Considerations for Multinational Companies in China
You can learn more about deploying an Auto VPN connection between China and businesses outside China in our China Auto VPN article.
Integrate China Org to International Network
- Mainland China Meraki devices have to be in a separate Organization on China Dashboard (hosted on China Meraki Data Center). China Dashboard is completely separate from Global Dashboard for compliance reasons.
- At least 1 MX to be nominated as Gateway from China and non-China Organizations.
- That MX is actually very special, it is the hub MX that should be concentrating traffic from all of the spokes. This should be a high end, high capacity MX connected to a high bandwidth/reliability circuit.
- Furthermore, if spoke A in China would like to reach to spoke B in China, they would do so through the hub MX in China.

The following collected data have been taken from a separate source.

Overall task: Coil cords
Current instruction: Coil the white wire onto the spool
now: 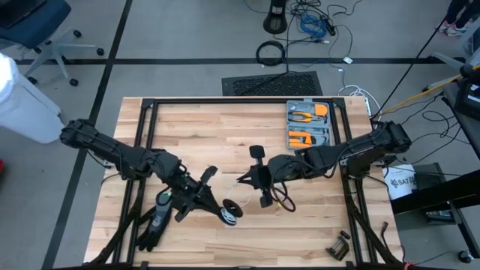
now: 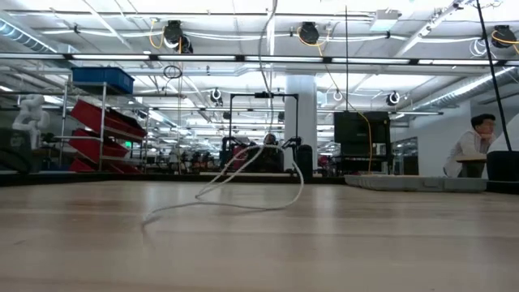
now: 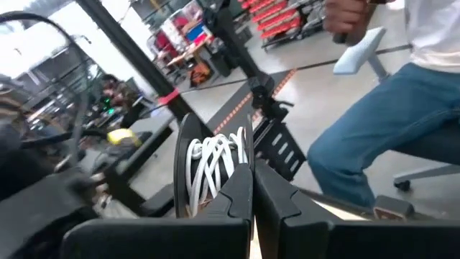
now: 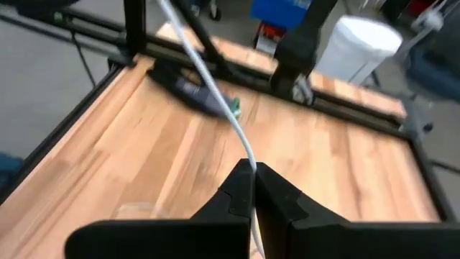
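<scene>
Left gripper [image 3: 251,188] clamped on wound cords [image 3: 213,162], right gripper [image 4: 252,178] pinching white strand (no legible writing)

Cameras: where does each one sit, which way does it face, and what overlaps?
High: overhead, straight down on the table; both arms show.
Low: table height, level toward the room; white cord loop, no arm.
Left wrist: past the shut left gripper on the wound cord; seated person behind.
Right wrist: past the shut right gripper pinching the cord.
Shared: cord in all.
</scene>
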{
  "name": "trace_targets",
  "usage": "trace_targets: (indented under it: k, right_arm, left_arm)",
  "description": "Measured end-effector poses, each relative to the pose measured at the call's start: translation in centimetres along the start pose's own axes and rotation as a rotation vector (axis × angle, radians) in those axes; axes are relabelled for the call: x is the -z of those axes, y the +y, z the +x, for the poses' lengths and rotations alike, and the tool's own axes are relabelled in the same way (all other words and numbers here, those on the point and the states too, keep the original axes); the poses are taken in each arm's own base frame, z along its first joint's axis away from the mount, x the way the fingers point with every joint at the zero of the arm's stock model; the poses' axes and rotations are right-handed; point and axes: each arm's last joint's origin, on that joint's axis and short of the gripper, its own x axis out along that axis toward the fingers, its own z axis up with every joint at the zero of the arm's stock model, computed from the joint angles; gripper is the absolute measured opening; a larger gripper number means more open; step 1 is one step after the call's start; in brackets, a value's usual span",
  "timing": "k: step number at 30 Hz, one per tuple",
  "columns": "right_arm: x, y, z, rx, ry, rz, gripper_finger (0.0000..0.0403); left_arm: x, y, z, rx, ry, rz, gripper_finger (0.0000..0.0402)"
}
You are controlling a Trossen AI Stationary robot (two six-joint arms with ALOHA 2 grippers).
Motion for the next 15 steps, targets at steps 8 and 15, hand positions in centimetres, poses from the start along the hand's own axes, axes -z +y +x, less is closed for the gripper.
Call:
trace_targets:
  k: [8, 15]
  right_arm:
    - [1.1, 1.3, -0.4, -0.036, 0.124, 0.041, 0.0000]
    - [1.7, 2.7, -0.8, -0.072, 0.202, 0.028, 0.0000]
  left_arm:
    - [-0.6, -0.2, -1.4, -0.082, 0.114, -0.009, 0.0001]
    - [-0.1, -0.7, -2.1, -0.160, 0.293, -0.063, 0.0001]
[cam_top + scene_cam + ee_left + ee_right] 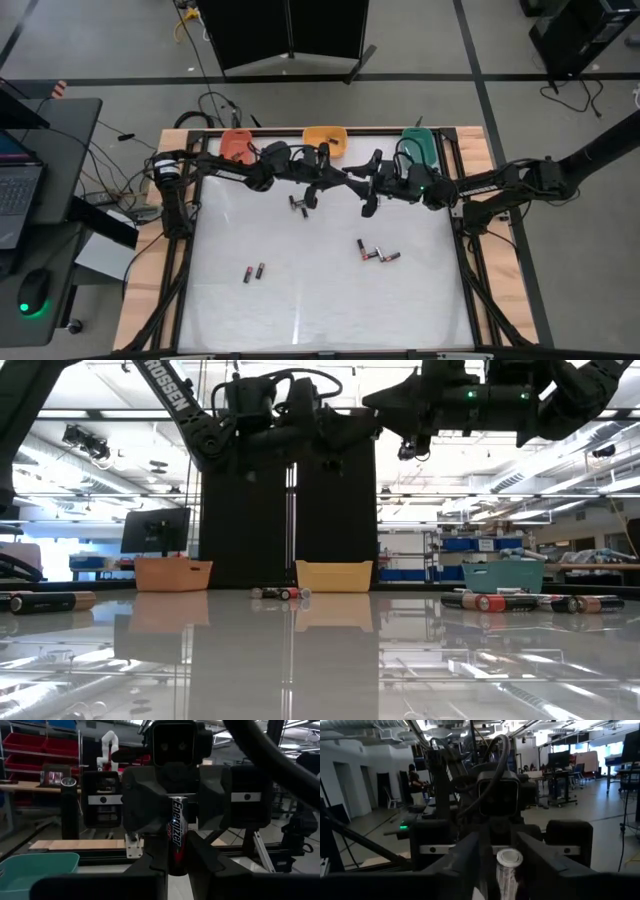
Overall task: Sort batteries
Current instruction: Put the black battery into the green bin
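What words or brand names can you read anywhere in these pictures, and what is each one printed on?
"Energizer": runs along the battery held upright between the left gripper's fingers, in the left wrist view.
"ROSSEN": white letters on a dark robot arm link in the low view; the start of the word is cut off by the picture's top edge.
The batteries on the table carry markings too small to read.

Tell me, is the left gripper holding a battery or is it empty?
Holding: the left gripper has a battery clamped between its fingers.
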Action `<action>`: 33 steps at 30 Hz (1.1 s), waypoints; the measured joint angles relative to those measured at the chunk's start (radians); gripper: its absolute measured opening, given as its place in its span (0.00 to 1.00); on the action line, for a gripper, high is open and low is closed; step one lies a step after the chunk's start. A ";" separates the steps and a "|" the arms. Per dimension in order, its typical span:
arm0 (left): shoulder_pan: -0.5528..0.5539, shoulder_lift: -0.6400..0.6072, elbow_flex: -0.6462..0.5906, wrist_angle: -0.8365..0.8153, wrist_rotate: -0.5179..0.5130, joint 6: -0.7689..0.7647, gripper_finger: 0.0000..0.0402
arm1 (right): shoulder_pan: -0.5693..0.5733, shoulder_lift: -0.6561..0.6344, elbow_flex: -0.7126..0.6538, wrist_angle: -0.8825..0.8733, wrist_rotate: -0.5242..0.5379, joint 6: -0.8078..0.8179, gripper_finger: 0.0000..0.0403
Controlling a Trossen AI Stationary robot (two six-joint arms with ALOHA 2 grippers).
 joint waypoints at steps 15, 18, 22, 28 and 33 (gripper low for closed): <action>0.000 -0.002 0.004 0.004 -0.008 -0.004 0.22 | 0.000 -0.001 0.002 0.019 0.029 -0.074 0.16; 0.006 -0.002 0.003 -0.010 -0.008 0.029 0.32 | -0.001 -0.016 0.025 0.019 0.044 -0.102 0.16; 0.047 -0.020 0.003 -0.060 -0.004 0.107 0.38 | -0.019 -0.077 0.096 -0.111 0.078 -0.178 0.16; 0.123 -0.080 0.002 -0.201 0.019 0.139 0.39 | -0.089 -0.195 0.247 -0.576 0.187 -0.227 0.16; 0.135 -0.150 0.002 -0.290 0.010 0.230 0.39 | -0.197 -0.250 0.311 -0.958 0.318 -0.164 0.16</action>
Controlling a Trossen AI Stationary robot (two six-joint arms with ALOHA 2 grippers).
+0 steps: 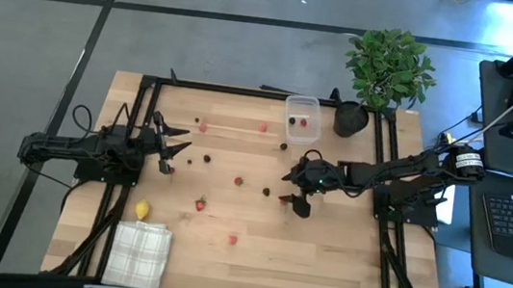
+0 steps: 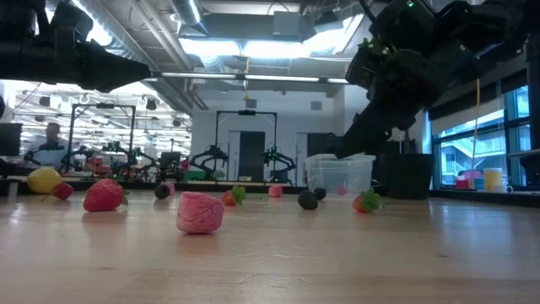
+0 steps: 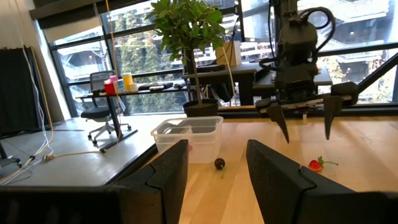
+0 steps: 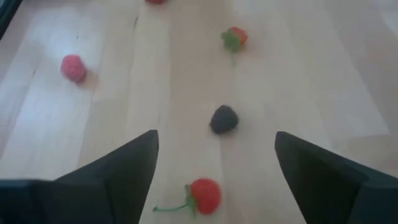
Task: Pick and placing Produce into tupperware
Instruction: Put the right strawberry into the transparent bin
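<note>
The clear tupperware (image 1: 302, 118) stands at the table's far edge with red pieces inside; it also shows in the left wrist view (image 3: 186, 137). Red and dark produce pieces lie scattered on the wood, among them a dark berry (image 4: 224, 118) and a red strawberry (image 4: 205, 194). A yellow lemon (image 1: 142, 211) lies near the left. My right gripper (image 1: 294, 191) hangs open and empty above the table, right of the middle; the strawberry and the dark berry lie ahead of its fingers (image 4: 118, 168). My left gripper (image 1: 174, 150) is open and empty at the left.
A black pot (image 1: 350, 119) with a green plant (image 1: 388, 67) stands right of the tupperware. A white checked cloth (image 1: 140, 252) lies at the near left corner. A black frame (image 1: 243, 91) runs along the table's edges. Bare wood lies at the near right.
</note>
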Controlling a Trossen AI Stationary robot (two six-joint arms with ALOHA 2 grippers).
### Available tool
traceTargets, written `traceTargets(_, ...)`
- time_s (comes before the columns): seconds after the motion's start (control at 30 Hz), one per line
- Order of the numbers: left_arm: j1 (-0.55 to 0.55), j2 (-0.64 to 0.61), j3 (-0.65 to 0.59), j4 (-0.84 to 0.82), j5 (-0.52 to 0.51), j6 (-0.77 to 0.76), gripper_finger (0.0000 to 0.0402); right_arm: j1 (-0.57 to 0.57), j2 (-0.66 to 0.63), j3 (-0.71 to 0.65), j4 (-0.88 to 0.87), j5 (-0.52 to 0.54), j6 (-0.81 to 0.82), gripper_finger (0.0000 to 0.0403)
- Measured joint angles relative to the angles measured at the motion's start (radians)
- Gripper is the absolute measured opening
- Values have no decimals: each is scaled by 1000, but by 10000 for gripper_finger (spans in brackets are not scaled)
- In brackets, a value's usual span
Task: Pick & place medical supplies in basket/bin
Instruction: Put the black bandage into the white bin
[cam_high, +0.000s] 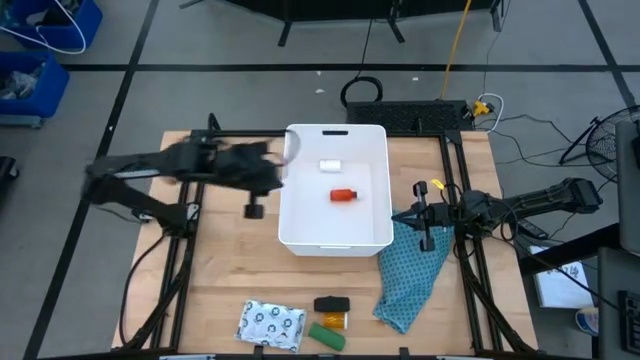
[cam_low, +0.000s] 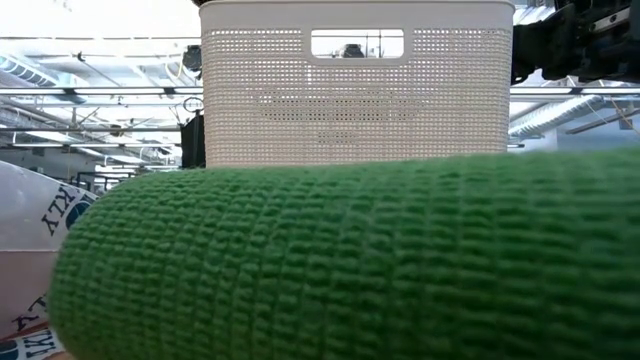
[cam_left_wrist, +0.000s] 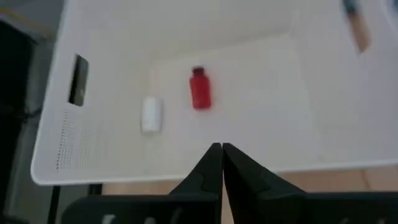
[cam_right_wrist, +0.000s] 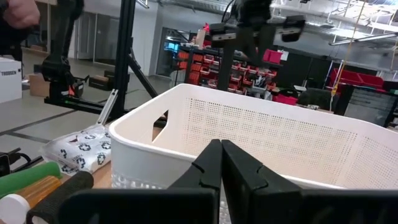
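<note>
The white bin (cam_high: 335, 235) stands mid-table, with the red bottle (cam_high: 343, 195) and the small white piece (cam_high: 331, 166) lying on its floor. My left gripper (cam_high: 282, 172) hovers shut at the bin's left wall; its wrist view shows the bottle (cam_left_wrist: 199, 88) and white piece (cam_left_wrist: 151, 114) below. My right gripper (cam_high: 421, 218) is shut just right of the bin, above the teal cloth. Near the front edge lie the silvery packet (cam_high: 270, 325), black block (cam_high: 332, 304), orange vial (cam_high: 333, 320) and green block (cam_high: 327, 336).
The teal patterned cloth (cam_high: 410, 280) lies from the bin's right near corner toward the front edge. In the low view the green block (cam_low: 350, 260) fills the foreground before the bin (cam_low: 355, 100). Bare wood lies left of the bin. Black frame rails run along both table sides.
</note>
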Motion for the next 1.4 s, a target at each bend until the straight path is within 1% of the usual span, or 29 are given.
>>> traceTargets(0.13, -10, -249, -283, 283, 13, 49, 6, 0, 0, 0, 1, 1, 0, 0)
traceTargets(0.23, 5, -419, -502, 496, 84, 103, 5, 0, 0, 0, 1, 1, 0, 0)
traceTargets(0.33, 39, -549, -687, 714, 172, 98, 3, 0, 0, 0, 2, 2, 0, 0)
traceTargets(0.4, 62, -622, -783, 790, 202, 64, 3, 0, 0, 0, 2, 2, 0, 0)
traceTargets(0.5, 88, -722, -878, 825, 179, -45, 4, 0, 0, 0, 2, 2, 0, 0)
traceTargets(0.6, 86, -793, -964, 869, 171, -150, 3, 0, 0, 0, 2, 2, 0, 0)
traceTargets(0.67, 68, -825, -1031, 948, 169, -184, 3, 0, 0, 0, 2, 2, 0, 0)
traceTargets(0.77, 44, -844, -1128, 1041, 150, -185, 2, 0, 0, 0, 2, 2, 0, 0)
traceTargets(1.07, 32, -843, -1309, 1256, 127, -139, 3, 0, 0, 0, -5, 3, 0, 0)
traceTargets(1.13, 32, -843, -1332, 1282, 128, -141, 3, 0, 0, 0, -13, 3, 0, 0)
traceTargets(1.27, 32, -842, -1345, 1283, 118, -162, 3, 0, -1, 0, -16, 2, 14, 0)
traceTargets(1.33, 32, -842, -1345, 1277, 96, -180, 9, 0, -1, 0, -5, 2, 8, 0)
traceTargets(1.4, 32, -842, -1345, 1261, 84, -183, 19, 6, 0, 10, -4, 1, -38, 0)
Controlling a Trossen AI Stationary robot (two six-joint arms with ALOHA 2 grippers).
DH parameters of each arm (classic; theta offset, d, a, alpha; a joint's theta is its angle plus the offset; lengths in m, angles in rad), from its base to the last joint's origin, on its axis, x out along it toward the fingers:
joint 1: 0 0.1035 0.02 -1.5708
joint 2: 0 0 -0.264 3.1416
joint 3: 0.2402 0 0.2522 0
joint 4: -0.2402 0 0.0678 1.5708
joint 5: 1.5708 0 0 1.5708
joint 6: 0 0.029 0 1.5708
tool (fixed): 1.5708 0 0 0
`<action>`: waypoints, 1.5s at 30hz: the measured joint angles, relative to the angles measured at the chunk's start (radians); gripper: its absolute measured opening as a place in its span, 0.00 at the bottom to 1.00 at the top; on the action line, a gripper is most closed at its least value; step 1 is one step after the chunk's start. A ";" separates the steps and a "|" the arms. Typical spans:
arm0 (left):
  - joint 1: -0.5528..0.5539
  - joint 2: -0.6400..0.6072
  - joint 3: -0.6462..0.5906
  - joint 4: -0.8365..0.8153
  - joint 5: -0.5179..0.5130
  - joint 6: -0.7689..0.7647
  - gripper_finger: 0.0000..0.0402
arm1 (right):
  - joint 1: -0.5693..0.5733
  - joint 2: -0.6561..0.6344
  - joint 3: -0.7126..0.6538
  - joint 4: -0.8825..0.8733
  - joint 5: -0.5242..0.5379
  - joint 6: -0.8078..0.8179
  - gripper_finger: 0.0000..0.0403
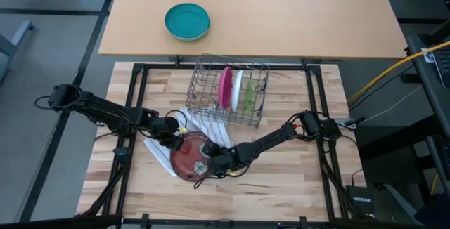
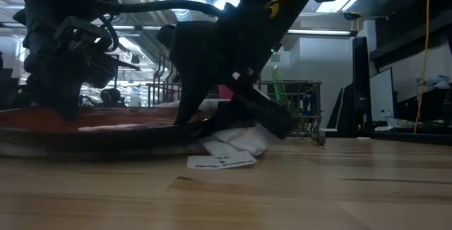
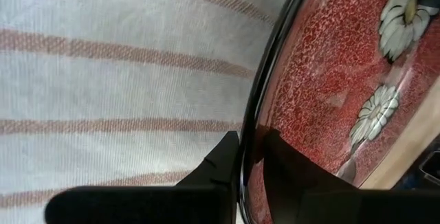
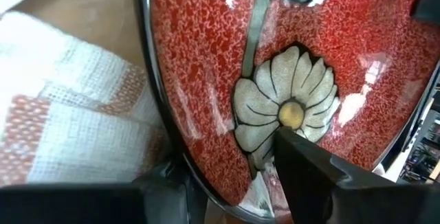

- Connect MPLS link of China organizations to MX LAN interfaces from both ends.
- Several designs are possible, it will usually be more complicated than that.
- What we essentially need is a private line connection between the two data centers.
- It can be static routes but can also be dynamic.
- Use static routes to point to China and non-China Organizations through the MPLS.
Cross Border Connection Considerations
For an enterprise to achieve a cross-border network connection:
- Option A: The enterprise can directly lease international dedicated lines from the 3 Chinese telecom carriers (China Telecom, China Mobile, China Unicom) in China, and enable VPN either with its own equipment or the telecom carrier’s VPN services to connect the corporate network.
- Option B: The enterprise can directly delegate a foreign telecom carrier with a presence in China to rent the international dedicated line (including VPN) from the 3 Chinese telecom carriers, and connect the corporate private network and equipment.
The above cross-border connection method (A or B) must be used only for internal data exchange and office use.
Current as of 3 February 2018, subject to further regulatory developments
Frequently Asked Questions
Are free trials for products available in China?
Free trials of Cisco Meraki products are not currently available in China. Customers may not claim a free trial on any Dashboard Organization set up on the Cisco Meraki China cloud. A demo loan program is available as a potential alternative - interested customers can speak with their Meraki sales rep for more information.
Are normal Meraki Admin accounts shared with China admin accounts? Can I see my China Organizations and Non-China Organizations on the same dashboard/logged into the same account?
No. The accounts created on the China dashboard are totally separate from non-China accounts and do not cross over or share any information or org membership information.